For this exercise, print the listing below exactly, without its pictures.

+---+

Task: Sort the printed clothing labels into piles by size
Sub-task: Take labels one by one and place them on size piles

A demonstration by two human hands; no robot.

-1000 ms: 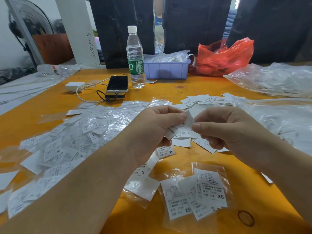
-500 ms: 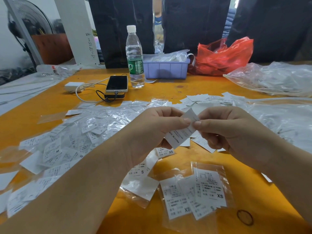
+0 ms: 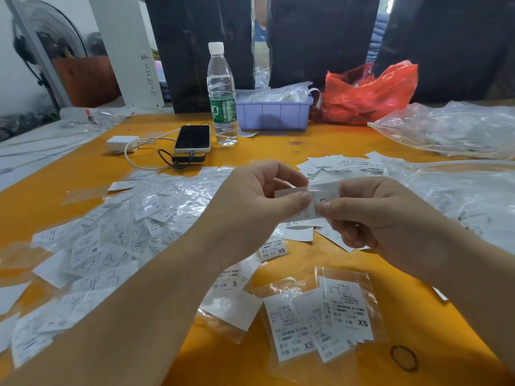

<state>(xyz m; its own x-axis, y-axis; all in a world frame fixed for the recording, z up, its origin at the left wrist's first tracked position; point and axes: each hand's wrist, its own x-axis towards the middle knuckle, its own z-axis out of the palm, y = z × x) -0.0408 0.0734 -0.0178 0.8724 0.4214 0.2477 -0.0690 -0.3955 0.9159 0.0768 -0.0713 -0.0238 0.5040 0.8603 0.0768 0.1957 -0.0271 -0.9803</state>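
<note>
From the head view, the left hand [image 3: 259,201] and right hand [image 3: 370,215] meet above the orange table [image 3: 320,143], thumbs nearly touching, and together pinch a small white label [image 3: 316,200] between thumb and curled fingers; a letter like "L" shows on it, though the rest of the print is too blurred to read. Left of the left hand a big heap [image 3: 111,240] of loose labels and clear sleeves spreads over the table. Below the hands lie bagged labels [image 3: 328,316] marked XS and S, and under the left wrist a label marked S [image 3: 231,282]. Just beyond the hands sits a smaller pile [image 3: 334,164] of white labels. Farther beyond the left hand stand a phone [image 3: 192,138], a bottle [image 3: 222,93] and a lilac bin [image 3: 274,114]; a red bag [image 3: 367,93] lies beyond the right hand.
</note>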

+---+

- Reply to the task -
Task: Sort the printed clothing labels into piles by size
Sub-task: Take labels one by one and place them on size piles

A demonstration by two human hands; no robot.

-1000 ms: 
-500 ms: 
+0 ms: 

<state>(xyz m; its own x-axis, y-axis; all in a world frame fixed for the recording, z up, its origin at the left wrist's first tracked position; point and axes: each hand's wrist, its own x-axis towards the middle knuckle, its own z-axis out of the palm, y = z × x) -0.0408 0.0734 -0.0178 0.8724 0.4214 0.2477 -0.0690 -0.3955 0.9159 0.0768 -0.0713 -0.0238 0.5040 0.8603 0.0768 0.1957 -0.0271 -0.9803</state>
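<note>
From the head view, the left hand [image 3: 259,201] and right hand [image 3: 370,215] meet above the orange table [image 3: 320,143], thumbs nearly touching, and together pinch a small white label [image 3: 316,200] between thumb and curled fingers; a letter like "L" shows on it, though the rest of the print is too blurred to read. Left of the left hand a big heap [image 3: 111,240] of loose labels and clear sleeves spreads over the table. Below the hands lie bagged labels [image 3: 328,316] marked XS and S, and under the left wrist a label marked S [image 3: 231,282]. Just beyond the hands sits a smaller pile [image 3: 334,164] of white labels. Farther beyond the left hand stand a phone [image 3: 192,138], a bottle [image 3: 222,93] and a lilac bin [image 3: 274,114]; a red bag [image 3: 367,93] lies beyond the right hand.
</note>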

No more work is needed on this answer.